Menghindari masalah ini paling mudah bila menggunakan otomatisasi dan mengaudit proses pemenuhan pesanan Anda secara berkala.
Apa saja persyaratan label khusus operator?
Setiap operator besar memiliki format label, penempatan kode batang, dan persyaratan data yang spesifik. Berikut ikhtisar singkatnya:
UPS
- Memerlukan printer termal yang kompatibel dengan ZPL/EPL untuk pembuatan label otomatis.
- Label harus mencantumkan nomor pelacakan UPS, tingkat layanan, kode rute, dan akun pengirim.
FedEx
- Memerlukan kode batang yang dibuat FedEx, format alamat, dan penempatan spesifik tanggal pengiriman dan tingkat layanan.
- Label dapat dicetak melalui FedEx Ship Manager atau API yang disetujui.
USPS
- Menerima label standar 4×6 dan 6×3.
- Pemformatan khusus diperlukan untuk layanan seperti Paket Kelas Satu dan Surat Media.
- Memerlukan ongkos kirim yang dibayar di muka atau dicetak pada label.
DHL
- Label internasional harus menyertakan dokumentasi bea cukai.
- Menggunakan kode zona rute dan nomor air waybill (AWB) yang harus sesuai dengan sistem operator.
Pertanyaan yang sering diajukan tentang label pengiriman
Q1. Bisakah saya menggunakan kembali label pengiriman?
A1. Penggunaan kembali label tidak melanggar kebijakan operator dan dapat mengakibatkan pengiriman ditolak atau salah rute.
Q2. Apakah label pengiriman digital dapat diterima?
A2. Untuk beberapa pengiriman lokal atau kurir sepeda, label digital mulai dapat diterima. Namun, operator besar masih mewajibkan label fisik.

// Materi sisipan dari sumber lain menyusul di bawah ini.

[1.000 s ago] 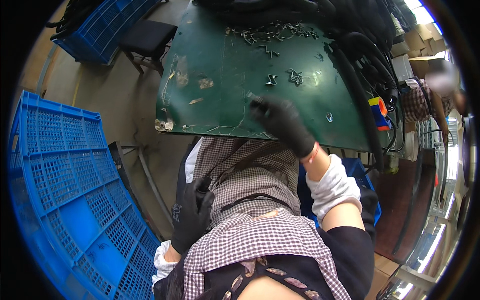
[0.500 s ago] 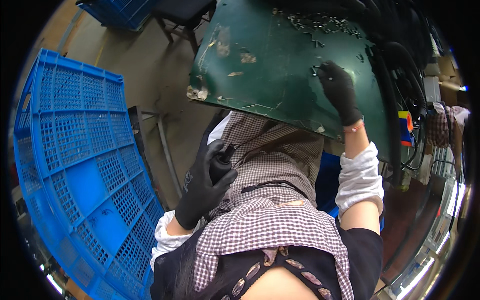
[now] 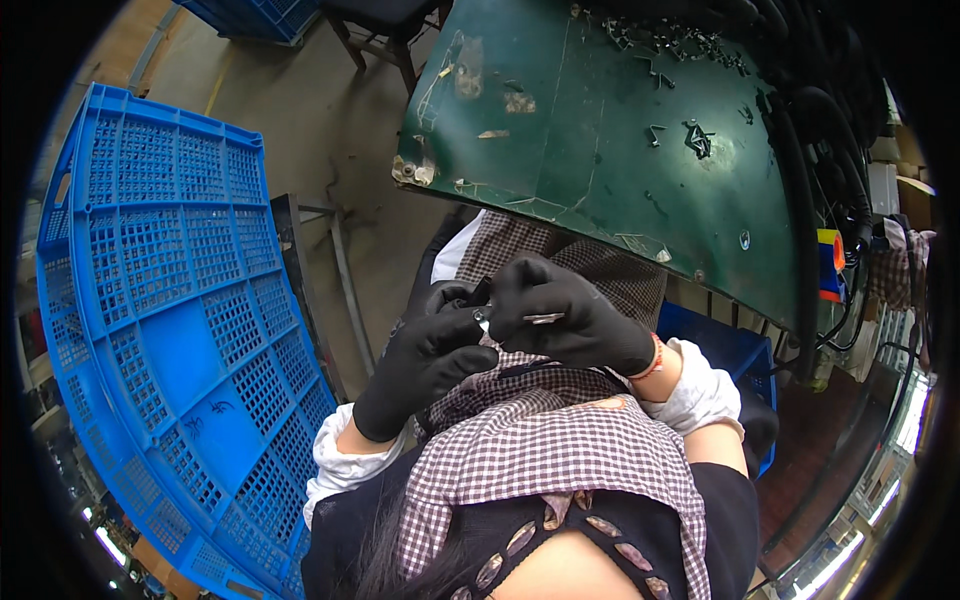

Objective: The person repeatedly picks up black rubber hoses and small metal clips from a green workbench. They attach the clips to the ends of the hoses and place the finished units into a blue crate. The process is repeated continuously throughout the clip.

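Both my hands wear black gloves and meet in front of my checked apron. My left hand is closed around a black part, mostly hidden by the glove and hard to tell from it. My right hand is pinched against it from the right, with a small silvery metal piece showing between its fingers. Another small shiny metal bit shows where the two hands meet. On the green table beyond lie loose bent metal clips.
A large blue plastic crate stands at my left. Several small metal pieces are heaped on the table's far side. Black hoses or cables run along its right edge. A dark stool stands beyond the crate.
My right hand has come back from the metal clips on the table to my left hand, with a small metal piece in it. My left hand stays near my lap.
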`<state>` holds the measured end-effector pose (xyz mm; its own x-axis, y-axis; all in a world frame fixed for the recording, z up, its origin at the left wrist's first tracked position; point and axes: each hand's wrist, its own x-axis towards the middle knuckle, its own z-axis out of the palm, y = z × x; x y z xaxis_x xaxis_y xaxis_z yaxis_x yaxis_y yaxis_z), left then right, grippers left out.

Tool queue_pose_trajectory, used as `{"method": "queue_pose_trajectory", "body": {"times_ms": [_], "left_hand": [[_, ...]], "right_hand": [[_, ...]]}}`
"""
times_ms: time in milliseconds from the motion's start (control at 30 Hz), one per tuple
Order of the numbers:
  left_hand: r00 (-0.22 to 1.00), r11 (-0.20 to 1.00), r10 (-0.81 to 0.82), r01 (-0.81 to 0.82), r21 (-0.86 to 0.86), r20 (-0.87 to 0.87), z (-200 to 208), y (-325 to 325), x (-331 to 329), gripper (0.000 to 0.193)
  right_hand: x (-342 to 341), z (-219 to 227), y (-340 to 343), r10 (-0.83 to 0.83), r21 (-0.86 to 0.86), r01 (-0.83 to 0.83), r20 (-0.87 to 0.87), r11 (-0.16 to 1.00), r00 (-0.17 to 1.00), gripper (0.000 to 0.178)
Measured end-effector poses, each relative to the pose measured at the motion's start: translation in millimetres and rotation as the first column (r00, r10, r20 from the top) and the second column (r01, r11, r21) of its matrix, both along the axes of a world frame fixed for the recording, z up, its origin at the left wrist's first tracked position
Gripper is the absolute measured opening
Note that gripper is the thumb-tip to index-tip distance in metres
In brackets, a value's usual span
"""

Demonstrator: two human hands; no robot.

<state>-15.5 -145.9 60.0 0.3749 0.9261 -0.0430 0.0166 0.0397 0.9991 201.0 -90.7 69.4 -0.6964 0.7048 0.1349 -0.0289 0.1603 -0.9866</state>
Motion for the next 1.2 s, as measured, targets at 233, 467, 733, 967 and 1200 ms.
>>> {"method": "queue_pose_trajectory", "body": {"times_ms": [233,467,733,967,1200], "left_hand": [[0.975,0.958,0.218,-0.222,-0.183,-0.043,0.8,-13.8,7.6,0.026],[0.888,0.925,0.301,-0.184,0.333,-0.348,-12.6,-19.0,17.4,0.041],[0.806,0.881,0.328,-0.073,0.467,-0.493,-6.3,-14.5,19.5,0.040],[0.879,0.891,0.327,-0.164,0.424,-0.347,-4.7,-13.5,23.0,0.029],[0.898,0.894,0.291,-0.132,0.428,-0.331,-5.5,-13.9,28.6,0.021]], "right_hand": [[-1.4,-6.7,-12.1,-0.167,-0.122,0.174,0.064,0.977,0.984,0.024],[-14.0,9.8,-16.6,-0.161,-0.123,0.235,0.430,0.964,0.888,0.035],[-13.5,14.6,-13.8,-0.176,-0.122,0.247,0.420,0.961,0.890,0.031],[4.8,13.9,1.1,-0.135,-0.424,0.235,0.252,0.875,0.958,0.019],[10.9,21.9,29.1,0.080,-0.280,0.032,0.378,0.960,0.923,0.028]]}}
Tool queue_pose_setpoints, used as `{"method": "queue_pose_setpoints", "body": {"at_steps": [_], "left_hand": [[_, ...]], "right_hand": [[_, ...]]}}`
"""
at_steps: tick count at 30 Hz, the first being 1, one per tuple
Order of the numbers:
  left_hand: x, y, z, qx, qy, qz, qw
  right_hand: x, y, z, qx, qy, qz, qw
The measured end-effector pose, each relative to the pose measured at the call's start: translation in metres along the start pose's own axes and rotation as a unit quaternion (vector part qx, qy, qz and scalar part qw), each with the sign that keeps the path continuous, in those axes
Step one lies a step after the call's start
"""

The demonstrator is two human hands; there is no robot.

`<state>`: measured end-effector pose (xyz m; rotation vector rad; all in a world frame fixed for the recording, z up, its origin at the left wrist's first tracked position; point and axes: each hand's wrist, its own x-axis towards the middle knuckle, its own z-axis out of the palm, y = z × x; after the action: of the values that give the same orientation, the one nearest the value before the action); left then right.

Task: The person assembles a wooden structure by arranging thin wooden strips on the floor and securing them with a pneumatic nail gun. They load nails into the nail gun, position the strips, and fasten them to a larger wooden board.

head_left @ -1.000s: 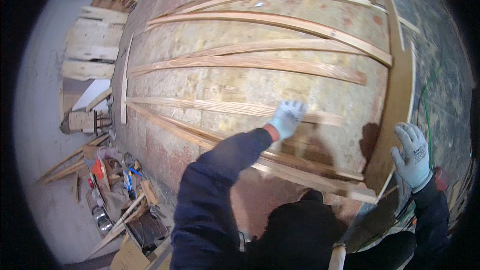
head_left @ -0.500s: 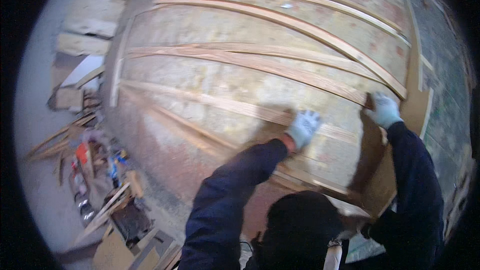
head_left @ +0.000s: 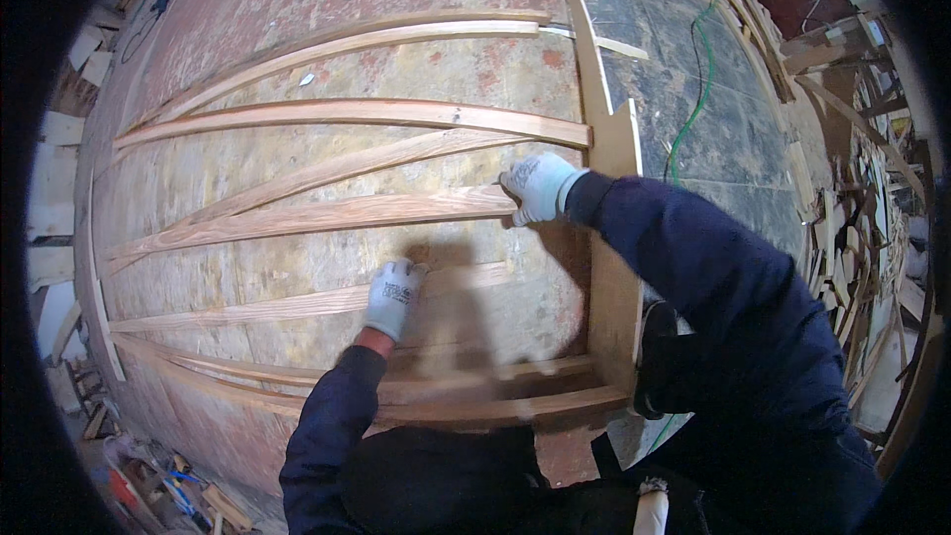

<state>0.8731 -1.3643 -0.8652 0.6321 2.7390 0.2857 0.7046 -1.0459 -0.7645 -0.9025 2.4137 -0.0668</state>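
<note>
Both my hands wear white gloves. My right hand (head_left: 541, 188) closes round the right end of a long wooden strip (head_left: 376, 210) that lies across the floor panel. Lower and to the left, my left hand (head_left: 394, 299) reaches over a second, paler wooden strip (head_left: 248, 311), its fingers curled across it; their undersides are hidden. Above these, another strip (head_left: 376, 112) slants over a thinner one (head_left: 327, 173). A flat upright board (head_left: 612, 287) runs along the right side, just beyond the strip ends.
More strips lie near my body (head_left: 535, 406) and at the far side (head_left: 396, 36). Right of the board, a green cable (head_left: 705, 79) crosses dark flooring. Scrap wood (head_left: 872, 198) is heaped at the far right, and mixed debris (head_left: 168, 490) at the lower left.
The view has turned toward the right, bringing in the cable and scrap heap. Both hands keep their places at the same two strips.
</note>
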Motion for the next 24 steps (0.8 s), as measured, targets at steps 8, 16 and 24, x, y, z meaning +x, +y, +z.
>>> {"method": "queue_pose_setpoints", "body": {"at_steps": [8, 16, 24], "left_hand": [[-0.002, -0.014, -0.042, -0.315, -0.042, -0.093, 0.944], [0.004, -0.002, -0.163, -0.626, -0.008, -0.095, 0.774], [0.060, 0.055, -0.165, -0.853, 0.154, -0.158, 0.474]], "right_hand": [[-0.101, 0.022, -0.121, 0.381, -0.160, -0.144, 0.899], [-0.148, 0.065, -0.107, 0.670, -0.162, -0.010, 0.725], [-0.137, 0.078, -0.101, 0.592, -0.052, -0.017, 0.804]]}}
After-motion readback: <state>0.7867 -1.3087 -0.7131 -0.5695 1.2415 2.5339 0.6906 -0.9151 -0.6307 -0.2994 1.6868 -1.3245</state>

Q3. Bagaimana label pengiriman dilacak?
A3. Setiap label berisi nomor pelacakan unik yang terhubung ke sistem pelacakan kurir, sehingga memungkinkan pemantauan secara real-time melalui pemindaian kode batang.
Q4. Bisakah saya mencetak label dari perangkat seluler?
A4. Ya. Banyak aplikasi dan printer termal mendukung koneksi Bluetooth atau WiFi untuk pencetakan seluler.
Q5. Bagaimana cara membatalkan atau menghanguskan label?
A5. Sebagian besar platform pengiriman dan portal kurir memungkinkan pembatalan dalam waktu 24 jam. Hal ini penting untuk menghindari biaya pada label yang tidak terpakai.
Singkatnya, Label Pengiriman dalam logistik adalah label yang dapat dipindai dan ditempelkan pada paket yang berisi informasi penting seperti rincian pengirim dan penerima, nomor pelacakan, kode batang, dan layanan pengiriman yang digunakan untuk mengidentifikasi, mengarahkan, dan mengirimkan pengiriman secara akurat.